“Merry
Christmas, Mr. Lawrence” is a POW movie set in Java in 1942. It was directed by Japanese director Nagise
Oshima and has a multi-national cast.
The movie was based on the semi-autobiographical novel entitled The
Seed and the Sower by Sir Laurens van der Post. It is the rare POW movie that does not have
an escape or escape attempt.
Col. Lawrence (Tom Conti) is bilingual and having lived in Japan before
the war acts as a liaison between the British prisoners and the Japanese
administration of the camp. The movie
opens with the seppuku of a Korean guard for homosexual acts with a Dutch
prisoner. Lawrence and other prisoners
are forced to witness this His paramour
bites his tongue (literally) and chokes on it.

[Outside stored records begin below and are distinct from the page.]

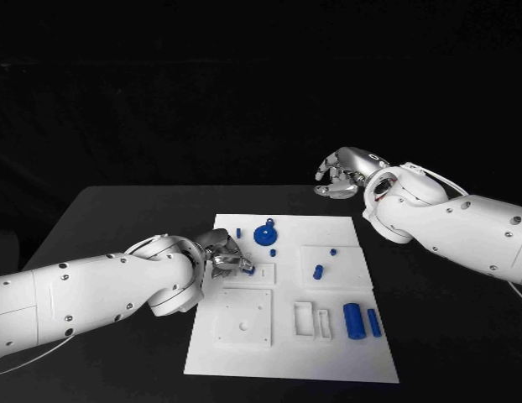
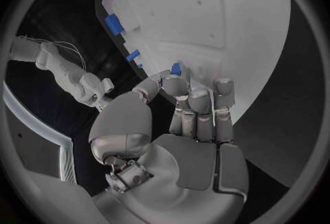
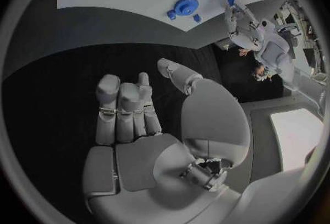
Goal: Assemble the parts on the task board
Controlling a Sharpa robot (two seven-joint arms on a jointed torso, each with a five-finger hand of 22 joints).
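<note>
Flat white rectangular task board (image 1: 334, 353) lying mid-table on the matte black tabletop (image 1: 116, 218), carrying small blue plastic parts: a toothed gear (image 1: 266, 233) near its far edge, a short peg (image 1: 318, 271) at the middle, two cylinders (image 1: 353, 319) side by side toward the near right. Silver left hand (image 1: 227, 256) down at the board's left edge, fingertips (image 2: 176, 84) pinching a small blue piece (image 2: 176, 69). Silver right hand (image 1: 342, 173) raised beyond the board's far edge over dark surroundings, fingers loosely curled and holding nothing; no legible writing anywhere.
</note>
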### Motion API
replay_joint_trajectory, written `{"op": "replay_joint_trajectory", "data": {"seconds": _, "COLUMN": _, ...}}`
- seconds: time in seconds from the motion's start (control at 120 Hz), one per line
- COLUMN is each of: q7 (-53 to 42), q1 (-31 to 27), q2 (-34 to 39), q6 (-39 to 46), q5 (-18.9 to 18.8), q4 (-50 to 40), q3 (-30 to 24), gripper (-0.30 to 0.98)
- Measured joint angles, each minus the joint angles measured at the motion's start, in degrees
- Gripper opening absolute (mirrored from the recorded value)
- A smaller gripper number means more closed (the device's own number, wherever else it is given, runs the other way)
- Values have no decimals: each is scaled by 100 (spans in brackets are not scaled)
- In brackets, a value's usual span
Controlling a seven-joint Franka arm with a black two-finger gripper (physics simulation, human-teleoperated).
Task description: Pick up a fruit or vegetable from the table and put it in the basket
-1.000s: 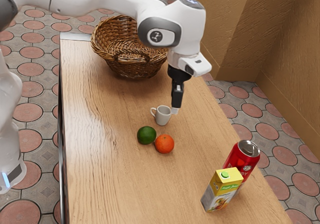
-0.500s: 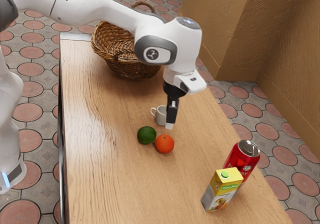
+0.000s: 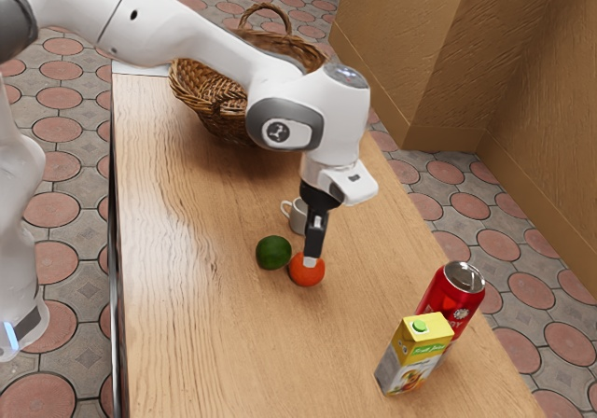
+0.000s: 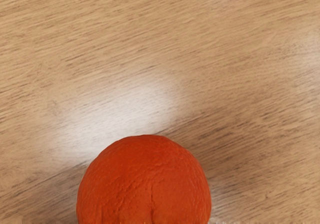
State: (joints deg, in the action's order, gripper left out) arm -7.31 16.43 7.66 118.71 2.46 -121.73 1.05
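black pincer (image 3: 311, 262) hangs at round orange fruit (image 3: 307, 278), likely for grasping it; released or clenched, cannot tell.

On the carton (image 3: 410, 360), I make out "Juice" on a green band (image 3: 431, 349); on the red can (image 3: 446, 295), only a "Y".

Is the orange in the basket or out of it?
Out: the orange is on the table under the gripper, away from the basket.
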Motion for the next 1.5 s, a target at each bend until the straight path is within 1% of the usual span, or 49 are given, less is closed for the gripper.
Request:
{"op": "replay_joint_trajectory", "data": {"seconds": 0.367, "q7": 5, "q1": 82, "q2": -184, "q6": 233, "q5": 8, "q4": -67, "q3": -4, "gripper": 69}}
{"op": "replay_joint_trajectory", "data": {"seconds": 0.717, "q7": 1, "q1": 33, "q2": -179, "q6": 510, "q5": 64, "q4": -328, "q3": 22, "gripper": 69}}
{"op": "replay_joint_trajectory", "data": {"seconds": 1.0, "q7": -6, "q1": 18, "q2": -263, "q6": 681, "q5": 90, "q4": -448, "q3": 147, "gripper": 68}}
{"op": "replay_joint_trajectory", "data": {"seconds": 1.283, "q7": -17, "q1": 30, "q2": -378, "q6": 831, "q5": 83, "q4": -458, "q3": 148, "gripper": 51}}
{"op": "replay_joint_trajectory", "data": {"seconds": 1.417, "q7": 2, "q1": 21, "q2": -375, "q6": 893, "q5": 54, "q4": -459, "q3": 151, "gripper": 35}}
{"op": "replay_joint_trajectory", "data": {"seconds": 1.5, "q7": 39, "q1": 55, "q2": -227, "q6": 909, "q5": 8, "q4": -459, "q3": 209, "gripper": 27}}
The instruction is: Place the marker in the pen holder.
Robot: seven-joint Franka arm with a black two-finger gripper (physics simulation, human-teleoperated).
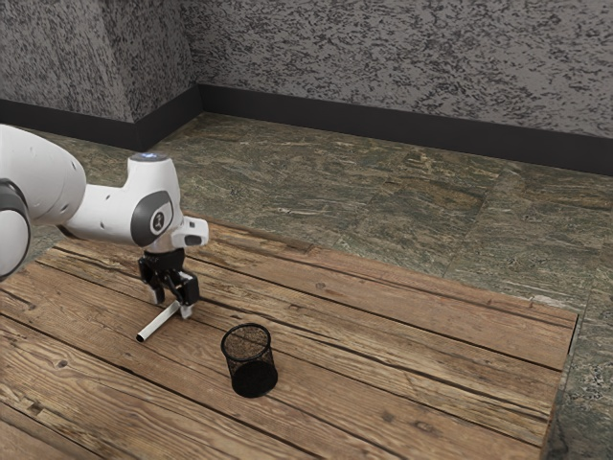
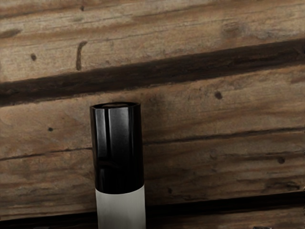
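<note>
Presently, the gripper [image 1: 173, 304] is wide open at one end of the marker [image 1: 158, 323]; the holder [image 1: 251, 369] stands upright nearby.

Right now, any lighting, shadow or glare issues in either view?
Exterior view: soft, fairly even light, no harsh glare on the table; the holder goes near solid black toward its base. Wrist view: dimmer overall, pale vertical sheen on the black cap of the marker, deep dark in the gaps between planks.
</note>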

The scene establishes the theme of homosexuality that runs throughout
the film and clues us in on the fact that this will be a different kind of POW
movie.
Bowie as Celliers |
Maj. Jack Celliers (David Bowie)
is a commando leader who had been parachuted into the Javan jungle to conduct
guerrilla warfare. He is captured and
the commandant Capt. Yonai (Japanese pop star Ryuichi Sakamoto) inexplicably
argues at his murder trial that he should be treated as a POW. This does not prevent him going before a
firing squad which proceeds to miss so he ends up in the camp. I am not making this up.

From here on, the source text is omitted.